A bowl of soup is a comfort. Whether you are seeking relief from a head cold or cold weather, or want to pour your soul into cooking a meal shared with friends, soup is the answer.

In 2013, Victoria Williams, Maureen Brondyke and Brooke Ray infused those ideas of sustenance and community into Charlottesville SOUP—a semi-annual dinner series where attendees listen to four-minute pitches, then vote for one project to receive proceeds from the $10 ticket sales and donations.

“I knew local artists who were struggling to afford to make their art and I thought SOUP might be a way for a lot of people to give a little and help fix that,” says Williams. She learned about SOUP’s model from Kate Daughdrill, a UVA graduate who co-founded The Garage before moving to Detroit to get her MFA and co-found Detroit SOUP in 2010.

Brondyke says at the first SOUP “There were over 250 people in line [at The Bridge Progressive Arts Initiative], stretching all the way down Graves Street, and we had to cut it off at 70. People were so excited they gave us money for tickets even though they couldn’t come in.”

In May 2013, photographer and former McGuffey artist Megan Bent won the $1,720 grant to fund her journey biking and photographing the California Coast Classic—an eight-day, 525-mile bike ride that benefits the Arthritis Foundation.
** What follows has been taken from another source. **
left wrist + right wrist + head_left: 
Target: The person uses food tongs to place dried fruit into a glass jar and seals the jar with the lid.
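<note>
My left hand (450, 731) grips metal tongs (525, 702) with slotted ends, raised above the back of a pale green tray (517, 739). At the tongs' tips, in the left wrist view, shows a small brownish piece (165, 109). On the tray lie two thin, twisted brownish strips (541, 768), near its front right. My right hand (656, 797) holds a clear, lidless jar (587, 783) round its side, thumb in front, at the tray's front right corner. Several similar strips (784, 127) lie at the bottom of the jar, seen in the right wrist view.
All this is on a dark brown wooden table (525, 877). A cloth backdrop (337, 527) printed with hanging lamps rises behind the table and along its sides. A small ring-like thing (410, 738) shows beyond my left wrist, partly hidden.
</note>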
“My experience to have a body of work that was very personal, to be supported and endorsed locally helped me feel like the work I was doing mattered,” says Bent, who lives with autoimmune arthritis, and now makes art while teaching photography at the University of Hawaii. “That was really monumental to me—not just to make [my art], but to have a whole community say we want to see that work.”

Cellist Wes Swing and visual artist Bolanle Adeboye won $2,696 last October. The grant funded a project rendering participants’ self-reported emotions in audio feedback loops woven together by Swing, while Adeboye created a tapestry of dip-dyed cards in colors corresponding with six major emotions: anxiety, depression, anger, love, joy and hope.

“[SOUP] was a big part of why the project moved forward,” says Adeboye. “It’s starting a race at the top of the hill as opposed to sloughing it. We’re still rolling off that momentum.”

On June 20, seven more artists will pitch projects during SOUP’s tenth installment. The lineup includes flutist Elizabeth Brightbill and cellist Andrew Gabbert of the duo Terra Voce, former New City Arts resident and textile artist Tobiah Mundt and collaborator Kimberly Anderson, opera singers Wesley Diener and Rachel Mink, and illustrator Laura Lee Gulledge. Brondyke anticipates that at the conclusion of this SOUP, the program will have raised more than $20,000 to fund and inspire local artists.

Brightbill and Gabbert hope the grant will fund their third album, a mix of Brazilian choro and jazz, traditional Galician folk, and 18th-century Iberian dances.

Mundt and Anderson will pitch a movable, installation piece featuring a six-foot round loom made by sculptor Lily Erb.

“There are lots of different fibers that make up this city,” Mundt says. “We’ll have people weave their Charlottesville experience into one big tapestry to represent the city as best we can.”

Diener and Mink are planning a staged production of Autumn Valentine, a song cycle for soprano and baritone with music by Ricky Ian Gordon and poetry by Dorothy Parker that addresses topics like intimacy and sexuality.

“The presentation forces us to ask ourselves important questions about our project: ‘Why does this matter to me? How could it matter to someone else?’” says Diener. “Even if we don’t get funding, the input we hear from SOUP guests will be invaluable.”